• _EXERCISE DETAILS_:
Write the data below out again, unchanged.

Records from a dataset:
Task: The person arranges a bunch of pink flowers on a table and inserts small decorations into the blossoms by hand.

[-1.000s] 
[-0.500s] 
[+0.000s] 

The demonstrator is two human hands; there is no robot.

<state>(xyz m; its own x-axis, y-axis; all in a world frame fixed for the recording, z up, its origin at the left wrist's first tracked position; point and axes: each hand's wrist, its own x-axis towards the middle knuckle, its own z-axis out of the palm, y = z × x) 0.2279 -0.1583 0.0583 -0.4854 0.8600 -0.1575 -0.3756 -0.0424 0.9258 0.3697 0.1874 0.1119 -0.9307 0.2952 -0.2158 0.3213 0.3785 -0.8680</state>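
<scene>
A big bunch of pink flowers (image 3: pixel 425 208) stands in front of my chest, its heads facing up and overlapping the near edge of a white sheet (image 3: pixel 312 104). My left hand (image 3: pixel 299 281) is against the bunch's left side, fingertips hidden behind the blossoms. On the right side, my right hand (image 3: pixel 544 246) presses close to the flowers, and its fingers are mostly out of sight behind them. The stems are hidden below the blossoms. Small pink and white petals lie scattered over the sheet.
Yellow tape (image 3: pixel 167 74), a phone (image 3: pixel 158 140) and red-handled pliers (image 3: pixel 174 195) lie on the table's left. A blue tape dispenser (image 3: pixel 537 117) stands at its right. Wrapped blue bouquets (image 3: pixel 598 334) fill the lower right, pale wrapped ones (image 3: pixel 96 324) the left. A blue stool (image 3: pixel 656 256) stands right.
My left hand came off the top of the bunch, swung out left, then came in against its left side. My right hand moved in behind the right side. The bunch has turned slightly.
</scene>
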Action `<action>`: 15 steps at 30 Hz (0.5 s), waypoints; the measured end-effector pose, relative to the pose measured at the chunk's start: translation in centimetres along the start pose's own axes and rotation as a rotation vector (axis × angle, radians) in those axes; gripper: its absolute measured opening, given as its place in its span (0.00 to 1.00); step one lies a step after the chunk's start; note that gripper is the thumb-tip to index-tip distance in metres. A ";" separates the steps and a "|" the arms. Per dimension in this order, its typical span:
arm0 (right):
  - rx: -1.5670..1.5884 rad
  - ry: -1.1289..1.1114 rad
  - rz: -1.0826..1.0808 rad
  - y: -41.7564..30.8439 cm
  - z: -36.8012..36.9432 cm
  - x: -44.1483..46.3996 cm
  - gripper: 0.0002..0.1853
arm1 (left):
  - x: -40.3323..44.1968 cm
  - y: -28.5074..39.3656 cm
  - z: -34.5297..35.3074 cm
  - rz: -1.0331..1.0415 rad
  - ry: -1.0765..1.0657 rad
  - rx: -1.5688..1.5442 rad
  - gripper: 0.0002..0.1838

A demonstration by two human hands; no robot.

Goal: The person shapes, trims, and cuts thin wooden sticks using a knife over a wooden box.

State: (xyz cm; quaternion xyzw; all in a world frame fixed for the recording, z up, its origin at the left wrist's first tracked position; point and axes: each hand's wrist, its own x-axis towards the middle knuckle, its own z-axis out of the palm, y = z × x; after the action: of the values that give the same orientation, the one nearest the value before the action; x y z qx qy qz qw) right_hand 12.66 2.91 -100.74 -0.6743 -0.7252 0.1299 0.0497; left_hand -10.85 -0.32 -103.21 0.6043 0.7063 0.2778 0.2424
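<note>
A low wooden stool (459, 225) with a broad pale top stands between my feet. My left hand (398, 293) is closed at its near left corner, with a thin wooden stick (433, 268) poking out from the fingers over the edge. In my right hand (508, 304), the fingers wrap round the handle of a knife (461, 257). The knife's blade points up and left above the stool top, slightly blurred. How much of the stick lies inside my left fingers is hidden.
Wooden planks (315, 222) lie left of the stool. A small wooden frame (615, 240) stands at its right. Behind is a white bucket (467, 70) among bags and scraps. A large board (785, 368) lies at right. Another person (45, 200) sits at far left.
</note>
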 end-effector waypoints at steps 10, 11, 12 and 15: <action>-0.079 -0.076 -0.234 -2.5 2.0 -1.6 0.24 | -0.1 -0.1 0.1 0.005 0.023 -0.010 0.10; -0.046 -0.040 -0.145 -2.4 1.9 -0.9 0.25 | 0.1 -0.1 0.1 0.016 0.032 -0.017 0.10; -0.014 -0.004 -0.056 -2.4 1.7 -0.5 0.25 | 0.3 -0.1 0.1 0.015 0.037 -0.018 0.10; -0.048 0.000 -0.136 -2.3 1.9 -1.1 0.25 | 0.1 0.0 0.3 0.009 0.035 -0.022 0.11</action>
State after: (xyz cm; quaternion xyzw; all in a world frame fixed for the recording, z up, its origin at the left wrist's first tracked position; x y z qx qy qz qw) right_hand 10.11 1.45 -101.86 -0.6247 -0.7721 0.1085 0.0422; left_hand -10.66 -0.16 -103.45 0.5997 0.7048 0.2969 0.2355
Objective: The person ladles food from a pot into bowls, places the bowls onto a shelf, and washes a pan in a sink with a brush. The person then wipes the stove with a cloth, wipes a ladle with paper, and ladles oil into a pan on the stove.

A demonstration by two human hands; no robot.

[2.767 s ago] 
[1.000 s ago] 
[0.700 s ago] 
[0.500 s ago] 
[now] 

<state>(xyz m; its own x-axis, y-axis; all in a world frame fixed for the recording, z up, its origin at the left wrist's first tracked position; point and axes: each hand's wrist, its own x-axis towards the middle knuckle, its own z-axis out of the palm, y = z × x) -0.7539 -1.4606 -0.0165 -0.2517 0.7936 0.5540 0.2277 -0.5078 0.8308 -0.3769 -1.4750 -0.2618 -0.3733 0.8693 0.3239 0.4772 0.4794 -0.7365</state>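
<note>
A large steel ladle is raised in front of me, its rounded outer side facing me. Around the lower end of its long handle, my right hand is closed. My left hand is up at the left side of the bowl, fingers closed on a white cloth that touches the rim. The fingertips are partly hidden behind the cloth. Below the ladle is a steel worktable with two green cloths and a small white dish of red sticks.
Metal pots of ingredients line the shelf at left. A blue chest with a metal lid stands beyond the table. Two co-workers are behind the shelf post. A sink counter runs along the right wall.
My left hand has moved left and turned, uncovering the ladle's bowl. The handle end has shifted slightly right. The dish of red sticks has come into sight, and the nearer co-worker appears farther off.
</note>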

• _RESPONSE FOR THIS EXERCISE_:
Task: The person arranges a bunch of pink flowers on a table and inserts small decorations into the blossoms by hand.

[-1.000s] 
[-0.500s] 
[+0.000s] 

The demonstrator is two human hands; there is no robot.

<state>(xyz m; its own x-axis, y-axis; all in a world frame fixed for the recording, z up, its origin at the left wrist's first tracked position; point and axes: each hand's wrist, its own x-axis towards the middle knuckle, its own z-axis out of the palm, y = z × x) 0.2279 -0.1583 0.0583 -0.4854 0.8600 -0.1575 -0.3756 -0.0424 0.9258 0.3697 0.1874 0.1119 -0.9307 0.2952 -0.2158 0.3213 0.3785 -0.8680</state>
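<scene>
A big bunch of pink flowers (image 3: pixel 425 208) stands in front of my chest, its heads facing up and overlapping the near edge of a white sheet (image 3: pixel 312 104). My left hand (image 3: pixel 299 281) is against the bunch's left side, fingertips hidden behind the blossoms. On the right side, my right hand (image 3: pixel 544 246) presses close to the flowers, and its fingers are mostly out of sight behind them. The stems are hidden below the blossoms. Small pink and white petals lie scattered over the sheet.
Yellow tape (image 3: pixel 167 74), a phone (image 3: pixel 158 140) and red-handled pliers (image 3: pixel 174 195) lie on the table's left. A blue tape dispenser (image 3: pixel 537 117) stands at its right. Wrapped blue bouquets (image 3: pixel 598 334) fill the lower right, pale wrapped ones (image 3: pixel 96 324) the left. A blue stool (image 3: pixel 656 256) stands right.
My left hand came off the top of the bunch, swung out left, then came in against its left side. My right hand moved in behind the right side. The bunch has turned slightly.
</scene>
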Action `<action>`: 15 steps at 30 Hz (0.5 s), waypoints; the measured end-effector pose, relative to the pose measured at the chunk's start: translation in centimetres along the start pose's own axes and rotation as a rotation vector (axis × angle, radians) in those axes; gripper: its absolute measured opening, given as its place in its span (0.00 to 1.00); step one lies a step after the chunk's start; note that gripper is the thumb-tip to index-tip distance in metres. A ";" separates the steps and a "|" the arms. Per dimension in this order, its typical span:
arm0 (right):
  - rx: -1.5670..1.5884 rad
  - ry: -1.1289..1.1114 rad
  - rz: -1.0826..1.0808 rad
  - y: -41.7564..30.8439 cm
  - z: -36.8012..36.9432 cm
  - x: -44.1483..46.3996 cm
  - gripper: 0.0002..0.1853
arm1 (left):
  - x: -40.3323..44.1968 cm
  - y: -28.5074..39.3656 cm
  - z: -34.5297..35.3074 cm
  - rz: -1.0331..1.0415 rad
  - ry: -1.0765..1.0657 rad
  - rx: -1.5688..1.5442 rad
  - gripper: 0.0002..0.1838

A demonstration by two human hands; no robot.

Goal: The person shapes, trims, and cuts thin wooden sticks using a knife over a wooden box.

State: (xyz cm; quaternion xyzw; all in a world frame fixed for the recording, z up, its origin at the left wrist's first tracked position; point and axes: each hand's wrist, its own x-axis towards the middle knuckle, its own z-axis out of the palm, y = z × x; after the action: of the values that give the same orientation, the one nearest the value before the action; x y z qx qy qz qw) right_hand 12.66 2.91 -100.74 -0.6743 -0.7252 0.1299 0.0497; left_hand -10.85 -0.32 -103.21 0.6043 0.7063 0.2778 0.2424
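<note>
A low wooden stool (459, 225) with a broad pale top stands between my feet. My left hand (398, 293) is closed at its near left corner, with a thin wooden stick (433, 268) poking out from the fingers over the edge. In my right hand (508, 304), the fingers wrap round the handle of a knife (461, 257). The knife's blade points up and left above the stool top, slightly blurred. How much of the stick lies inside my left fingers is hidden.
Wooden planks (315, 222) lie left of the stool. A small wooden frame (615, 240) stands at its right. Behind is a white bucket (467, 70) among bags and scraps. A large board (785, 368) lies at right. Another person (45, 200) sits at far left.
</note>
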 end-effector waypoints at steps 10, 11, 12 and 15: <action>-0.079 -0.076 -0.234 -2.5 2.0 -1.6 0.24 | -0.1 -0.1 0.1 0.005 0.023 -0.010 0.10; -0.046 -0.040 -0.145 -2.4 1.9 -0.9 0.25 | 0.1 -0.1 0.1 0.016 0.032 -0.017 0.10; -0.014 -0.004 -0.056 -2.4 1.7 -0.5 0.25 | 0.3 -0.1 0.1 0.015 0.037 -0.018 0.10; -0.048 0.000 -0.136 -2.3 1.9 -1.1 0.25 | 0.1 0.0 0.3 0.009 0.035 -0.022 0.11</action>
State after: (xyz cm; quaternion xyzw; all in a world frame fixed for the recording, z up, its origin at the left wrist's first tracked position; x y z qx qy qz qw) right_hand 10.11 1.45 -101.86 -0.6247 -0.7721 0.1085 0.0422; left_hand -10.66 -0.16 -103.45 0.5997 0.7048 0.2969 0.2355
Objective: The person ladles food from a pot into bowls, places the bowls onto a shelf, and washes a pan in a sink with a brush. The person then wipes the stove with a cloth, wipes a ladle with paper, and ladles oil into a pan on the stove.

A demonstration by two human hands; no robot.

[2.767 s ago] 
[1.000 s ago] 
[0.700 s ago] 
[0.500 s ago] 
[now] 

<state>(xyz m; its own x-axis, y-axis; all in a world frame fixed for the recording, z up, its origin at the left wrist's first tracked position; point and axes: each hand's wrist, its own x-axis towards the middle knuckle, its own z-axis out of the palm, y = z × x) -0.7539 -1.4606 -0.0165 -0.2517 0.7936 0.5540 0.2277 -0.5078 0.8308 -0.3769 -1.4750 -0.2618 -0.3733 0.8693 0.3239 0.4772 0.4794 -0.7365</state>
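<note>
A large steel ladle is raised in front of me, its rounded outer side facing me. Around the lower end of its long handle, my right hand is closed. My left hand is up at the left side of the bowl, fingers closed on a white cloth that touches the rim. The fingertips are partly hidden behind the cloth. Below the ladle is a steel worktable with two green cloths and a small white dish of red sticks.
Metal pots of ingredients line the shelf at left. A blue chest with a metal lid stands beyond the table. Two co-workers are behind the shelf post. A sink counter runs along the right wall.
My left hand has moved left and turned, uncovering the ladle's bowl. The handle end has shifted slightly right. The dish of red sticks has come into sight, and the nearer co-worker appears farther off.
</note>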

With that, the exercise is complete.